È un film sul privato ma anche sul politico, su un uomo con una visione del mondo e dell’Italia, al contrario di quasi tutti i leader odierni (Berlusconi compreso, per non allontanarci troppo da Craxi). Pierfrancesco Favino bravo ben al di là della bravura dei truccatori, azzeccati anche i personaggi di pura fantasia come Fausto, il figlio del tesoriere (ispirato ovviamente a Vincenzo Balzamo) che va ad Hammamet per vendicarsi, girare un film verità, capire perché suo padre si è suicidato, trovare la sua strada. Insomma, non lo sa nemmeno lui perché.

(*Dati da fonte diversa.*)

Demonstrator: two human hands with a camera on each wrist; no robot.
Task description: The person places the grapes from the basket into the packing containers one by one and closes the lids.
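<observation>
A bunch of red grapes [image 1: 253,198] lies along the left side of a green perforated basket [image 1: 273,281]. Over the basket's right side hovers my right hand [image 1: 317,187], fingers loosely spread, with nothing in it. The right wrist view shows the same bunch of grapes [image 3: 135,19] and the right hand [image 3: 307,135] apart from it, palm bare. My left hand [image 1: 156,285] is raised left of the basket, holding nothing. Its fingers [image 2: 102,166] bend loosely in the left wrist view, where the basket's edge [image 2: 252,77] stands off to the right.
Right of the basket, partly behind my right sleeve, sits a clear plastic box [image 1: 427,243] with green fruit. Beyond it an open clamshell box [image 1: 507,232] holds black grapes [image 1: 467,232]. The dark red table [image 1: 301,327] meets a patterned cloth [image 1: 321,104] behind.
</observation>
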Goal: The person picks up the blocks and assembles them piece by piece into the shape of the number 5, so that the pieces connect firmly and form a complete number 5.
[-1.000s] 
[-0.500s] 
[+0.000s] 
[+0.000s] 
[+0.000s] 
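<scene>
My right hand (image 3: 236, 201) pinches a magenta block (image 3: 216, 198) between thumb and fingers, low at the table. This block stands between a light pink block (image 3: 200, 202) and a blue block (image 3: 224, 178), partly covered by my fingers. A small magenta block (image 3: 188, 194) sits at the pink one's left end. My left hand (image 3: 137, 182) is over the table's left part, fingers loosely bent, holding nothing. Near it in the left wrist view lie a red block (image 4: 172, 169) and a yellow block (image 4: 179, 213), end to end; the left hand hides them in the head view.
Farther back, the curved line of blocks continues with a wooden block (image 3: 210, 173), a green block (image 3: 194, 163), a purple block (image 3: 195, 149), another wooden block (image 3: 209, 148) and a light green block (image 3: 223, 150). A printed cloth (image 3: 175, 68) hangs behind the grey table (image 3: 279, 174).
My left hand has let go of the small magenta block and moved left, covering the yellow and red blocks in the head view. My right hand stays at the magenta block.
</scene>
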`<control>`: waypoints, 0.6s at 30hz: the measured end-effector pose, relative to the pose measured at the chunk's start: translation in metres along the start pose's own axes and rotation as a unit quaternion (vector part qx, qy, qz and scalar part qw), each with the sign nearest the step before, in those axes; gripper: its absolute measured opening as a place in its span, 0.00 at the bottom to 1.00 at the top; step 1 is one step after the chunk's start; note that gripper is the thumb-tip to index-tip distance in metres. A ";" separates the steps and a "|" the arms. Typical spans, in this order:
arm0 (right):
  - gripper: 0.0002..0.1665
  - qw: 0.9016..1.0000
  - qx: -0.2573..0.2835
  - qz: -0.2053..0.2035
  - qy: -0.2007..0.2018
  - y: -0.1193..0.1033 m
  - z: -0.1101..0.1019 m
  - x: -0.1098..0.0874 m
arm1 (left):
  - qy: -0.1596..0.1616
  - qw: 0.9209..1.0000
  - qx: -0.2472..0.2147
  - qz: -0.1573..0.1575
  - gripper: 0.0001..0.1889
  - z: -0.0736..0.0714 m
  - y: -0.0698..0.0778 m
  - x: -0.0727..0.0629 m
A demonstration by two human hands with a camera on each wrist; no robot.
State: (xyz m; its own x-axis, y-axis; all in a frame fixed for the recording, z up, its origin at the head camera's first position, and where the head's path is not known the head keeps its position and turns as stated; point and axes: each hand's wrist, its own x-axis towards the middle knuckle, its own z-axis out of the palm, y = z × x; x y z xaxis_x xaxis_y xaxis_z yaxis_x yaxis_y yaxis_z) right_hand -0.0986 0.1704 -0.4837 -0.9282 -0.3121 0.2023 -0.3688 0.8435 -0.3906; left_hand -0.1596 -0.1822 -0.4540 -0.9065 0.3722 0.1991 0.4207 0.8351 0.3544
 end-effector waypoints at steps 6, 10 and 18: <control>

Fausto siamo noi, disorientati da situazioni contrapposte: la peggiore politica nell’Italia del dopoguerra, quella degli anni Ottanta che fece raddoppiare il debito pubblico (colpa anche di DC e PCI) scaricandolo sulle generazioni successive, ma anche una cultura molto diversa da quella del semplice consenso. Craxi-Favino, ma anche il Craxi-Craxi, hanno ben presente la differenza fra popolo e gente, fra una comunità con idee di fondo (magari sbagliate) e un insieme informe di individui che rispondono a stimoli.

Ecco, per Craxi (ma evidentemente anche per Amelio) la gente nel senso deteriore del termine sono quei turisti che riconoscono Craxi e lo insultano. Magari giustificati da quei media che ciclicamente si inventano un nemico pubblico numero uno (viene in mente Renzi), a suo tempo omaggiato, di solito un personaggio che rompe lo schema consociativo.

Di fatto coprotagonista del film, Stefania Craxi (interpretata da Livia Rossi) non ha avuto per Hammamet parole particolarmente calorose anche se dubitiamo che l’opera non abbia avuto una qualche forma di autorizzazione della famiglia, visto che è stata girata nella villa vera dei Craxi ad Hammamet. Non un film nostalgico, ma molto duro e malinconico sì. Da appassionato di Garibaldi l’ex segretario del PSI si sarebbe immaginata diversa la sua Caprera. Il suo amato socialismo liberale ispirato a Carlo Rosselli, purtroppo sempre minoritario, sarebbe rimasto un sogno.